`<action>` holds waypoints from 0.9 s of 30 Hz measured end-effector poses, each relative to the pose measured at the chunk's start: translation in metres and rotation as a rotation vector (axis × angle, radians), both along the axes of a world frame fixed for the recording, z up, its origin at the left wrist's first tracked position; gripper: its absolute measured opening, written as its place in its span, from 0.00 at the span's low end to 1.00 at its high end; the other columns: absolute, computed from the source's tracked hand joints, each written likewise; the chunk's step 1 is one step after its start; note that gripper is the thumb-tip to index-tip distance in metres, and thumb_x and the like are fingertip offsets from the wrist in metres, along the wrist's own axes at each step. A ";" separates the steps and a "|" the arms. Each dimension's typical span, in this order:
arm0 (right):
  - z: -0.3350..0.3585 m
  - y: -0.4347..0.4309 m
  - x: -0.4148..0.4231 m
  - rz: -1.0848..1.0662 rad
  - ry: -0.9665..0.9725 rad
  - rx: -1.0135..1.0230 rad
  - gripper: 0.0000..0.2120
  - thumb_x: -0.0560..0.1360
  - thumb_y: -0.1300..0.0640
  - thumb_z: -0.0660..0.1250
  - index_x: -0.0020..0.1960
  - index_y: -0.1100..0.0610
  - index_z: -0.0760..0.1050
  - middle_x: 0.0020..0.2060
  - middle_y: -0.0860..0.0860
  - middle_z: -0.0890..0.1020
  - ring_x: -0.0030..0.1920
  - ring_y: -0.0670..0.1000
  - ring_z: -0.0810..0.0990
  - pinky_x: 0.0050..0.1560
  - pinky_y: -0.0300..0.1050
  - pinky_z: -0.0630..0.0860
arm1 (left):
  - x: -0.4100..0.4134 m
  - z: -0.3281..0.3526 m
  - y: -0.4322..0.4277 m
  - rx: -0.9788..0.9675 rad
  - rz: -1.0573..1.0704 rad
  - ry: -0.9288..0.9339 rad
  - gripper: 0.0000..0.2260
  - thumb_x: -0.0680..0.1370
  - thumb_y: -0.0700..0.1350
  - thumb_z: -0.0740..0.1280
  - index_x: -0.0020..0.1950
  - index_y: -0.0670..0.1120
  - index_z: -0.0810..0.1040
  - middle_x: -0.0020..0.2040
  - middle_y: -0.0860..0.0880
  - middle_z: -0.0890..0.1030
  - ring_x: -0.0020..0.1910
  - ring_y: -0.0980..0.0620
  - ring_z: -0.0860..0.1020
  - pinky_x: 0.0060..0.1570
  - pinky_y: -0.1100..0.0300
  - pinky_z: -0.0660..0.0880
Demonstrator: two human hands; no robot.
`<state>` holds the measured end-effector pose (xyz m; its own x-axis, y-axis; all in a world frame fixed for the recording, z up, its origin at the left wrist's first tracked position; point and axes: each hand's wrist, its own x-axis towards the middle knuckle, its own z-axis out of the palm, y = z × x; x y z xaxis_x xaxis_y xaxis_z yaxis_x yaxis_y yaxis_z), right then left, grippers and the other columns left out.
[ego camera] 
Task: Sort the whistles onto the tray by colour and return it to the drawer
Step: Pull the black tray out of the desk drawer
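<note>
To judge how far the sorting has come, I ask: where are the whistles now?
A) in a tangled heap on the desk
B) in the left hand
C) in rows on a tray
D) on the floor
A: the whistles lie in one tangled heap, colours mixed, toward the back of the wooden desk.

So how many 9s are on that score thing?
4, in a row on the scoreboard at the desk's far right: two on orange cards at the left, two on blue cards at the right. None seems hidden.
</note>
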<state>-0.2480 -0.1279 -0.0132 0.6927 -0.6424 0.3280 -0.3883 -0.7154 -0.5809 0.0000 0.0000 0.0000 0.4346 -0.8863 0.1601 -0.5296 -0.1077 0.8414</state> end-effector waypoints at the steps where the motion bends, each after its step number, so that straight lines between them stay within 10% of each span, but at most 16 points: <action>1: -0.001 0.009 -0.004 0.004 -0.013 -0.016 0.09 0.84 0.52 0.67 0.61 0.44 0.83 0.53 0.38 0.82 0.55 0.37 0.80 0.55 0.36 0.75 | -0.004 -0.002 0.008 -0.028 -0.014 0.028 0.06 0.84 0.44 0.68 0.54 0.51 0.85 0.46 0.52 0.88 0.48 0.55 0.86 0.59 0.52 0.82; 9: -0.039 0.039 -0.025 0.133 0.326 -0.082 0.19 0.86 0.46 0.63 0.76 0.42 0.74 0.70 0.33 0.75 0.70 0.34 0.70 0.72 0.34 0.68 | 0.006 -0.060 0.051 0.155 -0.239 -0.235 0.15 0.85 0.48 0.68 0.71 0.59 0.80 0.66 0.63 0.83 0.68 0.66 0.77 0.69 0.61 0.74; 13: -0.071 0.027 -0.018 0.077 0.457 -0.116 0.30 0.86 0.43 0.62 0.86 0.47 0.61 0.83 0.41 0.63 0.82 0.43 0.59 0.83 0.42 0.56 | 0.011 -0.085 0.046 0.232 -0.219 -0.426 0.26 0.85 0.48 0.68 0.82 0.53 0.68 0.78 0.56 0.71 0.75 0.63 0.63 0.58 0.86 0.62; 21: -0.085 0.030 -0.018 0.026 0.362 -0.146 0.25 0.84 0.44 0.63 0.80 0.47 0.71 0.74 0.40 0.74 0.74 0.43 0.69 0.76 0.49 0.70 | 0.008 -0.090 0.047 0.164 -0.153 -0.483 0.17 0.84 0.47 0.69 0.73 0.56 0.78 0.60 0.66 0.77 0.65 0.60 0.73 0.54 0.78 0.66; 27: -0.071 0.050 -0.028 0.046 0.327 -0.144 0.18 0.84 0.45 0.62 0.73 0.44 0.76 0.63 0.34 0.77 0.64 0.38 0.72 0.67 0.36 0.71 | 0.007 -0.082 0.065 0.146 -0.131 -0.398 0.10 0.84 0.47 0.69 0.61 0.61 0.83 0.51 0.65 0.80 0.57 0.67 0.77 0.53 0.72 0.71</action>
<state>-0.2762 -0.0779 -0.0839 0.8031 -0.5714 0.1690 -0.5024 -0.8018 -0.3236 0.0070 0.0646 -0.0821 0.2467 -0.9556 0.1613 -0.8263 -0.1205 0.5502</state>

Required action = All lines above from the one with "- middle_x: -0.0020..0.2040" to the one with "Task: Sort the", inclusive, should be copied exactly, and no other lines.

Answer section =
  - middle_x: -0.0020..0.2040
  - middle_y: -0.0860..0.0880
  - middle_z: -0.0890..0.1030
  - ring_x: -0.0020..0.1910
  - ring_y: -0.0980..0.0620
  - ring_z: -0.0860..0.1020
  - pinky_x: 0.0060..0.1570
  - pinky_y: -0.1100..0.0300
  - pinky_z: -0.0660..0.0880
Demonstrator: two human hands; no robot.
`<state>` holds the measured end-effector pose (xyz m; its own x-axis, y-axis; all in a world frame fixed for the recording, z up, its origin at the left wrist's first tracked position; point and axes: each hand's wrist, its own x-axis towards the middle knuckle, its own z-axis out of the palm, y = z × x; x y z xaxis_x xaxis_y xaxis_z yaxis_x yaxis_y yaxis_z), right then left, grippers and the other columns left out.
[ego camera] 
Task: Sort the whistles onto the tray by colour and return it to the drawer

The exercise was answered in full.